Submitted to: Journal of Dairy Science
Publication Type: Peer Reviewed Journal
Publication Acceptance Date: May 29, 2005
Publication Date: July 14, 2005
Citation: Malin, E., Brown, E., Wickham, E., Farrell, H. 2005. Contributions of terminal peptides to the associative behavior of the alpha-S1-casein. Journal of Dairy Science. 88(7):2318-23-28. Interpretive Summary: The properties of dairy products depend upon the structure of the casein micelles, but micelle formation is not well understood. Computer modeling of a fragment from the N-terminal of alpha-s1 casein showed that it can form a strong link with an identical fragment and that two unbroken alpha-s1 casein chains can interact in the same way. In similar studies, a much larger fragment from the C-terminal of alpha-s1 casein also formed links with an identical fragment. Comparison of the structural stabilities of the N- and C-terminal peptides suggests that casein micelle formation in the mammary gland may begin with the linking of two alpha-s1 casein chains at the C-terminals, followed by stabilization involving additional alpha-s1 casein interchain links at the N-terminals, as well as binding with calcium and phosphate. This framework would provide structural stabilization of the micelles in milk and dairy products.
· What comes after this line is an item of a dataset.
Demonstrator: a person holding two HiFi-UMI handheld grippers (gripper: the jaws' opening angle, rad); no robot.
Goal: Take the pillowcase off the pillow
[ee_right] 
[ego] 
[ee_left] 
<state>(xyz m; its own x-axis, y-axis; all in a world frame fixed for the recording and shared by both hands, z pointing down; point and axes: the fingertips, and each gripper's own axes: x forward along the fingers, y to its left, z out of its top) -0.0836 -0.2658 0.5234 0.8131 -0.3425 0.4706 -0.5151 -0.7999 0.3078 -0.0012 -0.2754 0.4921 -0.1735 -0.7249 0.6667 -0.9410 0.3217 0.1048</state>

Technical Abstract: The N- and C-terminal segments of bovine alpha-s1 casein-B (f1-23 and f136-196) were characterized under conditions that promoted or inhibited self-association to determine the relative contributions of each fragment to the interaction of alpha-s1 casein with itself or with other caseins. In earlier studies of f1-23, nuclear magnetic resonance (NMR) data and circular dichroism (CD) spectra showed that its conformation was thermostable between 10 and 60 degrees C. In contrast, NMR studies of f136-196 inidicated temperature sensitivity between 10 and 60 degrees C, as did near-UV and far-UV CD data, suggestinig a molten globule-like structure at higher temperatures. To compare the effects of temperature on conformational attributes of alpha-s1 casein and its terminal peptides, additional CD studies were conducted over a broader temperature range (10 to 70 degrees C). The far-UV CD spectra indicated little temperature sensitivity for alpha-s1 casein and the N-terminal peptide remained thermostable. During molecular dynamics simulations, the N-terminal peptide conformation did not change significantly, but the conformation of the C-terminal peptide (f136-196) was dramatically altered. These changes are correlated with the thermal instability observed by both CD and NMR in f136-196. Analytical ultracentrifugation studies of the self-association reactions of genetic variants A, B, and C of alpha-s1 casein showed that at 37 degrees C the associative state is primarily dimeric; the amounts of higher order polymers significantly decreased when temperature was increased from 20 to 37 degrees C. In all three genetic variants, the C-terminal portion of the whole molecule showed thermal instability with respect to aggregation to higher polymers, confirming the predictions of CD data and molecular dynamics simulations. The temperature dependency of these conformational changes suggests a possible function for alpha-s1 casein in facilitating casein-casein interactions in casein micelle formation.